_EXERCISE_:
Pictures stay out; everything else in the records is to be copied exactly.

===== DATA PROVIDED

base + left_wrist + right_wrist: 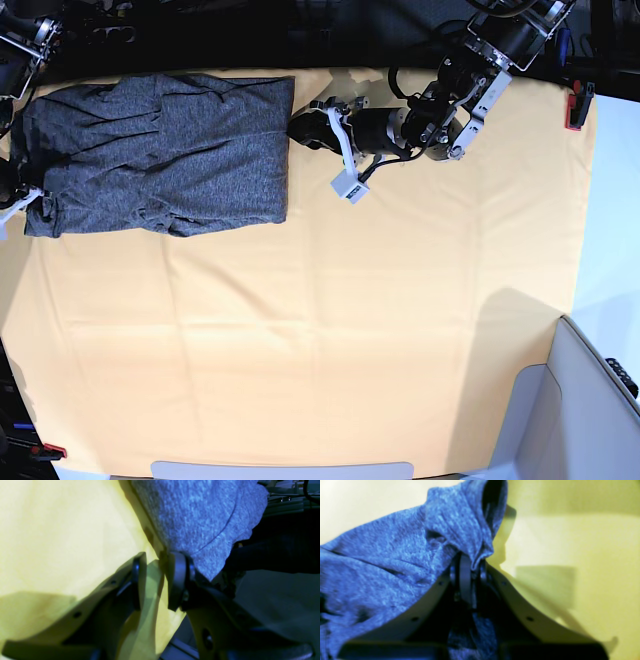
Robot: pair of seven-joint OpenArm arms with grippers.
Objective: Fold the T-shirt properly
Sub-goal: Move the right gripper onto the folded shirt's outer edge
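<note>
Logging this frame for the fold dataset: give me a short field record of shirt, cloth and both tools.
garment: T-shirt, dark heather grey, bunched and partly folded at the far left end of the table
surface: yellow-orange table cloth, covers the table
right tool: right tool, jaws closed on a pinched fold of the shirt's edge
left tool: left tool, jaws apart at the shirt's right edge, one finger against the fabric, no grip visible
left arm: stretched along the far edge toward the shirt
fold status: not finished, fabric wrinkled and uneven
</note>
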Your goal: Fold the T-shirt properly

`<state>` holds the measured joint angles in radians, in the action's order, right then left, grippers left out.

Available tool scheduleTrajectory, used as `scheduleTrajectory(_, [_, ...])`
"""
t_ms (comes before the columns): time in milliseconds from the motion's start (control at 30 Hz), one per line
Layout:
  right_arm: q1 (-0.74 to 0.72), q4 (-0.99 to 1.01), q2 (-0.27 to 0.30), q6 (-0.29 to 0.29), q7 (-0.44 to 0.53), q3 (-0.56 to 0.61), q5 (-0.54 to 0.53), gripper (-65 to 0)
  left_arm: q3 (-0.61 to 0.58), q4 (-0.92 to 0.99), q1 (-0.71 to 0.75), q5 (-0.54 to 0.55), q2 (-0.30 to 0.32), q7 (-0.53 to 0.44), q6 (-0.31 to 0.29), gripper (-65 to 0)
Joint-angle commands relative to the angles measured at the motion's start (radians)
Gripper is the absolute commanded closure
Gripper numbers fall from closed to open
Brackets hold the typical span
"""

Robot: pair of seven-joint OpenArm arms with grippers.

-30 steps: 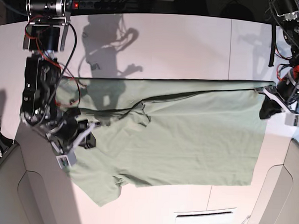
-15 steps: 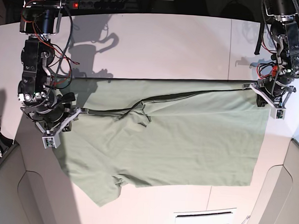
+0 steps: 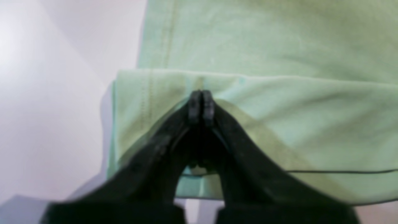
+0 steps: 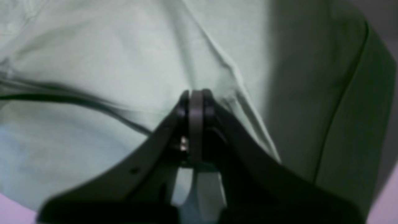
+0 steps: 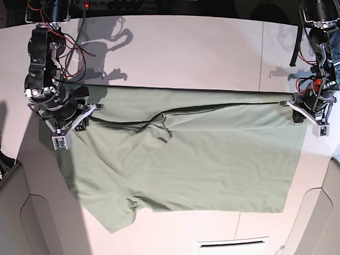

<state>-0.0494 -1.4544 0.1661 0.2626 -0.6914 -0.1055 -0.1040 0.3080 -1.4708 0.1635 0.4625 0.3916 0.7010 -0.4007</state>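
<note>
- T-shirt (image 5: 214, 157): the pale green garment lay spread across the white counter (image 5: 190, 49), filling the middle of the base view from left to right, with one sleeve trailing toward the lower left of the frame.
- A long flap along the upper edge was doubled over, its dark fold line running across the frame between the two arms.
- Left end effector (image 5: 307, 114), at the right of the base view: its jaws were pinched together on the doubled hem corner, as the left wrist view (image 3: 201, 104) showed.
- Right end effector (image 5: 74, 123), at the left of the base view: its jaws were clamped on a ridge of cloth near the shoulder; the right wrist view (image 4: 195, 107) showed fabric gathered at the tips.
- Step in hand, as judged: carrying one long edge across the body for a lengthwise fold.
- To do it well, both arms would need to travel together at matched height and pace, so that the held edge kept taut and straight between them.
- The edge should be laid parallel to the far side, the sleeve tucked inside the fold.
- Risk, as judged: the slack and crease near the collar at centre could be trapped as a wrinkle unless tension was held until release.
</note>
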Motion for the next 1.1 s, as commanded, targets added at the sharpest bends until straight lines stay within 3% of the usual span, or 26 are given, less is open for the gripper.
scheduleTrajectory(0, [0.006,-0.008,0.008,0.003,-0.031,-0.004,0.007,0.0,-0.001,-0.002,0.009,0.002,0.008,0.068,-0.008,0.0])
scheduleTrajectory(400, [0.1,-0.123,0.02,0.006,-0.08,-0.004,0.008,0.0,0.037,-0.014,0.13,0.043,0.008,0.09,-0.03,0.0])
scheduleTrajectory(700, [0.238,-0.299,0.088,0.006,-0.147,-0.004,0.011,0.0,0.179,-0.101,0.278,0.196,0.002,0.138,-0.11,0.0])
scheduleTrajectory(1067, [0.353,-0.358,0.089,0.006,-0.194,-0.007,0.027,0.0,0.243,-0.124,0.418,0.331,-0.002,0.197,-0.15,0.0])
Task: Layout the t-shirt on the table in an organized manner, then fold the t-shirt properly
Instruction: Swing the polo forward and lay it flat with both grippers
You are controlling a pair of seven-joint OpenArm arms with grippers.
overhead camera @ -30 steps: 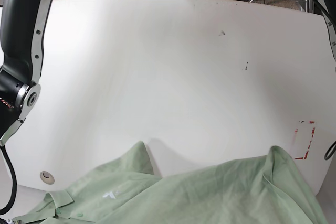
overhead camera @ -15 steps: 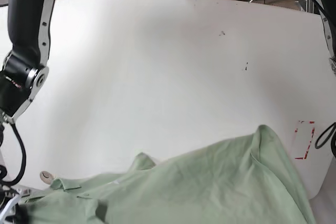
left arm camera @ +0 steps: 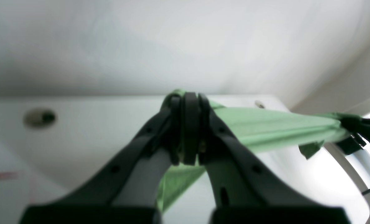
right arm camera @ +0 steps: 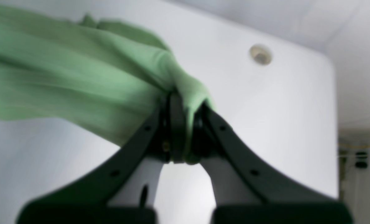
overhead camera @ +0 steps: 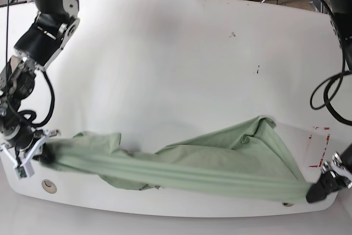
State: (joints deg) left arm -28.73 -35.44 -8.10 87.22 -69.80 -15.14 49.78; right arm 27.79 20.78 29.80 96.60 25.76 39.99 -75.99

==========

_ANSWER SPACE_:
base + left_wrist + right_wrist: 
Robot: pair of seven-joint OpenArm arms with grippers.
Objective: Fold the T-shirt properly
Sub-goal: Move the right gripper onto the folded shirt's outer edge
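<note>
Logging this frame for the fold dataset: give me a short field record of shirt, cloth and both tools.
garment: T-shirt, dark heather grey, bunched and partly folded at the far left end of the table
surface: yellow-orange table cloth, covers the table
right tool: right tool, jaws closed on a pinched fold of the shirt's edge
left tool: left tool, jaws apart at the shirt's right edge, one finger against the fabric, no grip visible
left arm: stretched along the far edge toward the shirt
fold status: not finished, fabric wrinkled and uneven
</note>
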Your goal: Fold the T-shirt properly

`<state>` holds the measured joint angles in radians, in the action's order, right then left, grippers left out.

Available tool scheduleTrajectory, used as `scheduleTrajectory(_, [_, ...])`
"""
t_ms (comes before the columns): time in milliseconds from the motion's start (control at 30 Hz), one per line
Layout:
  right_arm: q1 (-0.74 to 0.72), q4 (-0.99 to 1.01), q2 (-0.27 to 0.30), q6 (-0.29 to 0.29), q7 (-0.44 to 0.53), q3 (-0.56 to 0.61), q5 (-0.54 to 0.53), gripper (-65 to 0)
  left_arm: q3 (-0.61 to 0.58), q4 (-0.92 to 0.99), q1 (-0.71 to 0.75), q5 (-0.54 to 0.55), q2 (-0.30 to 0.32), q7 (-0.53 to 0.44), q6 (-0.31 to 0.29), gripper (-65 to 0)
Joint-angle commands relative to the angles measured at the motion's start (radians)
Gripper is the absolute commanded closure
Gripper numbers fall from closed to open
Brackets hold the typical span
"""

Robot: pair of seven-joint OpenArm arms with grippers.

-30 steps: 
-15 steps: 
+0 steps: 
+0 steps: 
+0 steps: 

<state>-0.0494 -1.4544 0.1661 0.2626 -0.6914 -0.1055 -0.1040 0.3080 -1.4708 0.1635 0.4625 0.3916 0.7010 -0.4007</state>
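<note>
- T-shirt (image 5: 214, 157): the pale green garment lay spread across the white counter (image 5: 190, 49), filling the middle of the base view from left to right, with one sleeve trailing toward the lower left of the frame.
- A long flap along the upper edge was doubled over, its dark fold line running across the frame between the two arms.
- Left end effector (image 5: 307, 114), at the right of the base view: its jaws were pinched together on the doubled hem corner, as the left wrist view (image 3: 201, 104) showed.
- Right end effector (image 5: 74, 123), at the left of the base view: its jaws were clamped on a ridge of cloth near the shoulder; the right wrist view (image 4: 195, 107) showed fabric gathered at the tips.
- Step in hand, as judged: carrying one long edge across the body for a lengthwise fold.
- To do it well, both arms would need to travel together at matched height and pace, so that the held edge kept taut and straight between them.
- The edge should be laid parallel to the far side, the sleeve tucked inside the fold.
- Risk, as judged: the slack and crease near the collar at centre could be trapped as a wrinkle unless tension was held until release.
</note>
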Motion for the next 1.1 s, as commanded, targets added at the sharpest bends until straight lines stay within 3% of the usual span, or 26 are given, less is open for the gripper.
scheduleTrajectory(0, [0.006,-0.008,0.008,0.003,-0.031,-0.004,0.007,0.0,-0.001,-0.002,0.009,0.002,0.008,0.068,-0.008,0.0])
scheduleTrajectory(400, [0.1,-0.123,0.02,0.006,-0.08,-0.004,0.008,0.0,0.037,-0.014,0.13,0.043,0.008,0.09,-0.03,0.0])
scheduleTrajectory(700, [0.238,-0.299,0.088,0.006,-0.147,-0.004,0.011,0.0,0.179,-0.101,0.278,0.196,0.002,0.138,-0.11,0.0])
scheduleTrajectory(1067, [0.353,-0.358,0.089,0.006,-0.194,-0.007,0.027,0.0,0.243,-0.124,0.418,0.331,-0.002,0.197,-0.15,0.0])
Task: Layout the t-shirt on the table in an organized manner, then fold the t-shirt properly
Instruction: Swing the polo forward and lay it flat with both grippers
You are controlling a pair of seven-joint OpenArm arms with grippers.
overhead camera @ -30 steps: 
overhead camera @ -15 steps: 
left arm camera @ +0 steps: 
right arm camera @ +0 steps: 
overhead camera @ +0 steps: 
State: (joints deg) left arm -28.73 -35.44 -8.10 87.22 -69.80 -15.14 49.78; right arm 27.79 20.78 29.80 96.60 25.76 39.99 -75.99

That is the complete output for this exercise.